HudBay responds to SRM's claims, to host conference call on Monday, March 16, 2009

TORONTO, ONTARIO, Mar 13, 2009 (Marketwire via COMTEX News Network) -- HudBay Minerals Inc. ("HudBay", "the company") (TSX:HBM) announces that Glass Lewis & Co., a leading independent proxy advisory firm owned by Ontario Teachers Pension Plan and whose recommendations are relied upon by hundreds of clients worldwide, formally recommends that shareholders vote against SRM Global Master Fund Limited Partnership's ("SRM") resolution to remove HudBay's current board of directors.

In recommending that HudBay shareholders vote AGAINST SRM's resolution, Glass Lewis states that:

- "We are concerned that the replacement of the entire board is a drastic step that could disrupt the board and/or management's operations, depriving the Company of much-needed leadership amid a major financial downturn."

- "Further, we are concerned that the Dissident has failed to outline a substantial strategic plan for improvement at the Company, other than appointing Dissident nominee (Peter) Jones as CEO. Instead, the Dissident reports that such a plan could only be finalized after the Dissident nominees were elected to the board and provided with access to requisite information regarding the Company. As such, we do not believe the Dissident has provided any reason to believe that its own strategy would yield better results for the company's performance than management's current strategy."

- "In our view, giving the Dissident one or two seats on the board (out of a total of eight board seats) would be more appropriately aligned with the Dissident's equity interest in the Company."

- "We believe that incumbent management, with access to more and better information regarding the company, should be given the benefit of the doubt regarding strategic business directions."

Glass Lewis & Co. concluded that:

- "...the removal of the entire board at this time could potentially disturb the Company's operations and have a detrimental impact on shareholder value. Accordingly, we recommend that shareholders vote AGAINST this proposal on the Company's BLUE proxy card."

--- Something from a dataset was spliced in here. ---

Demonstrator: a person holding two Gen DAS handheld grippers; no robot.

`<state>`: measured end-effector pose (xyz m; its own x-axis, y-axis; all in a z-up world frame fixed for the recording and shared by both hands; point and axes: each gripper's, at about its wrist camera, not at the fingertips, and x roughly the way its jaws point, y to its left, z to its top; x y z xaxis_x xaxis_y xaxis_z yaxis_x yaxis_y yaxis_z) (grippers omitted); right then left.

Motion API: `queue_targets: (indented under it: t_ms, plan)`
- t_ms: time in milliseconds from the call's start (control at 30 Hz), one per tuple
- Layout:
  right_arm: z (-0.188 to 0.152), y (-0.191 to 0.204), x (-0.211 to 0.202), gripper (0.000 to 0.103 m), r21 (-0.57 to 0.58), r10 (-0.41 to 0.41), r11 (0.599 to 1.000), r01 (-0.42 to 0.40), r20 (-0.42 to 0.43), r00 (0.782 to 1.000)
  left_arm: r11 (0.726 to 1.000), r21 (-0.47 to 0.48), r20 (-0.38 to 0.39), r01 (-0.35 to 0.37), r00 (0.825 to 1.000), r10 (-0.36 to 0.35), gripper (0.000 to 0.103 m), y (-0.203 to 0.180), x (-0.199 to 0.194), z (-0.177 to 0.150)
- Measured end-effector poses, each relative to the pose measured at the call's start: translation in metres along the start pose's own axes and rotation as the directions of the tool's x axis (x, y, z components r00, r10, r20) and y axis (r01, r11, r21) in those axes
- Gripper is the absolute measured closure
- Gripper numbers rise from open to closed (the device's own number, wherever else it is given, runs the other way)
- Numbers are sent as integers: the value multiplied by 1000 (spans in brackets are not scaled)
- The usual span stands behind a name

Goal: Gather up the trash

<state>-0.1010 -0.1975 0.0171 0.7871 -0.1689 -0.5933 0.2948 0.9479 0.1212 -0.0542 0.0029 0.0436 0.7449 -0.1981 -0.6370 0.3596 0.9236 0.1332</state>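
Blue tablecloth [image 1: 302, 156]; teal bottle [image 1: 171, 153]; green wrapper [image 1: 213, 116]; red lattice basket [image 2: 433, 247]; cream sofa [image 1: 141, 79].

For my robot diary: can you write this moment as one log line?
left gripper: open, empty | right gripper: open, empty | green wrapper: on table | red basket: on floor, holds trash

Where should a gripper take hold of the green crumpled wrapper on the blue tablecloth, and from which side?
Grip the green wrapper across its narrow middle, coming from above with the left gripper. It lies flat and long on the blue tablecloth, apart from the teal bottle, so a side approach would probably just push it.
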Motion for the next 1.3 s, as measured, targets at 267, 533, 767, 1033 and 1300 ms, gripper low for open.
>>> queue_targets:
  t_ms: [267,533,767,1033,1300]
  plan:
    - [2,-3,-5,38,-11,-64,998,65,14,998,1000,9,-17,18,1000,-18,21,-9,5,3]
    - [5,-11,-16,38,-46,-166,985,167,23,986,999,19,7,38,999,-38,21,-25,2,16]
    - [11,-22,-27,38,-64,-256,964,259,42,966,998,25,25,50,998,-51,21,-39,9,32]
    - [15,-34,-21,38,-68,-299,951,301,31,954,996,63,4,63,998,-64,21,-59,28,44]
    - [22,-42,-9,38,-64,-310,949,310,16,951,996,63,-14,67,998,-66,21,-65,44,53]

"We are pleased that Glass Lewis & Co., after a careful review of the facts, supports our position that shareholders vote against the SRM resolution," said Colin K. Benner, Interim CEO of HudBay Minerals. "This independent recommendation reaffirms our belief that we have the right strategy to create value for all of our shareholders. We urge all HudBay shareholders to vote their blue proxy against the SRM resolution to prevent its hand-picked slate of nominees from seizing control of your company."

HudBay further announces that it has made available an updated presentation that refutes SRM's claims and raises additional questions about the foreign hedge fund's ongoing motives in its attempt to acquire control of HudBay. The presentation is posted to the company's website at

SRM's circular relies on half-truths, innuendo and selective disclosure of the facts to further mislead HudBay's shareholders. For example SRM criticizes HudBay's acquisition of Skye Resources Inc. ("Skye"), even though SRM supported the transaction when it was announced. In fact, SRM went so far as to advocate for support of the transaction on management's behalf, as noted in correspondence between SRM and HudBay:

"Our line is that the (Skye acquisition) is a good move for the company and we support the growth strategy."

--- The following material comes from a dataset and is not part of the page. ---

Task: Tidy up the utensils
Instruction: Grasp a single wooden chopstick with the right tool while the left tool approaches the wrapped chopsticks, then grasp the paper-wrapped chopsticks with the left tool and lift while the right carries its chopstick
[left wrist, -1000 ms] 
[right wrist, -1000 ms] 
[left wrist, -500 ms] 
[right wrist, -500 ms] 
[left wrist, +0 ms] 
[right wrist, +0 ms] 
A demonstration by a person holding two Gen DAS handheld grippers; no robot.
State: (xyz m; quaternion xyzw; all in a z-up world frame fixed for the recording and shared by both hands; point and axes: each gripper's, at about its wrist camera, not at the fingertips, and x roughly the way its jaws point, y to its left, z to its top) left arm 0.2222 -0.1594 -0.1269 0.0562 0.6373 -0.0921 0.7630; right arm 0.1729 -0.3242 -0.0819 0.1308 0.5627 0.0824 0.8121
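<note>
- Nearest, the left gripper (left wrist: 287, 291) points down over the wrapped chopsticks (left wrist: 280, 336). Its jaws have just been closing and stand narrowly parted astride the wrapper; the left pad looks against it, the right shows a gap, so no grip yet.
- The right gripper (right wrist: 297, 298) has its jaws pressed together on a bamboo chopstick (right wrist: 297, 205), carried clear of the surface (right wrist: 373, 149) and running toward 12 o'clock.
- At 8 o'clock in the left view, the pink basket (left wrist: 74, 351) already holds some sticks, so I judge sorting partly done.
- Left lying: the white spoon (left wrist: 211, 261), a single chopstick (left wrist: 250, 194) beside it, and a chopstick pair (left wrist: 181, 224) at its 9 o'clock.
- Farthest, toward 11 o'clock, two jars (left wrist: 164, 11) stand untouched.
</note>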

- A June 24, 2008 email from SRM to HudBay.

"We fully support the Company's highly accretive actions in the development of Laylor (sic) Lake, further exploration in the Flin Flon belt and the acquisition of Skye's Fenix Nickel Project in Guatemala."

- A July 30, 2008 letter from SRM to HudBay.

Although SRM claims to advocate for shareholders, this is little more than posturing. Unlike SRM, HudBay's current Board of Directors is committed to governance leadership in Canada. It plans to introduce amendments to the Company's bylaws that address shareholder concerns and enhance its governance practices. SRM has made no such commitment.

In addition, SRM's circular selectively quotes from GMP Securities LP's ("GMP") evaluation of HudBay's now-terminated acquisition of Lundin Mining Corporation, but neglects to inform shareholders that the results quoted in the circular were from "stress test" scenarios requested by HudBay's Board of Directors. The "stress test" was intended to assess the ability of the combined company to weather an extended period of depressed base metal prices in a prolonged economic downturn. What SRM fails to mention is that the results using consensus expectations support GMP's fairness opinion. SRM goes on to suggest that GMP was unable to render a valid opinion as it did not have access to enough information about HudBay, an allegation that is blatantly false. HudBay disclosed to GMP all information relevant to its fairness opinion.

HudBay believes SRM still has not been forthright and transparent about its true intentions for the company. SRM rejected HudBay's compromise offer of two board seats, which is completely reasonable for a 10% shareholder. HudBay's only condition in making this offer was that SRM would effectively agree to cease its hostilities towards HudBay. HudBay's current Board of Directors continues to believe SRM's objective is to gain control of HudBay without compensating the company's shareholders.

HudBay will host a conference call on Monday, March 16, 2009 at 10:00 a.m. ET in which Mr. Benner will review HudBay's corporate strategy and answer questions about his interim appointment (please see details below):

Conference Call and Webcast

      Date:             Monday, March 16, 2009
      Time:             10:00 a.m. (Eastern Time)
      Dial in:          416-644-3424 or 800-732-0232
      Replay:           416-640-1917 or 877-289-8525
      Replay Passcode:  21301062#

The conference call replay will be available until midnight (Eastern Time) on March 25, 2009. An archived audio webcast of the call also will be available on HudBay Minerals' website.

HudBay's current Board of Directors haslkurges shareholders to vote the BLUE proxy AGAINST the resolution to remove the current HudBay Board of Directors and replace them with nominees of SRM at the company's special meeting of shareholders scheduled for 10:00 a.m. ET on March 25, 2009 at the Design Exchange in Toronto.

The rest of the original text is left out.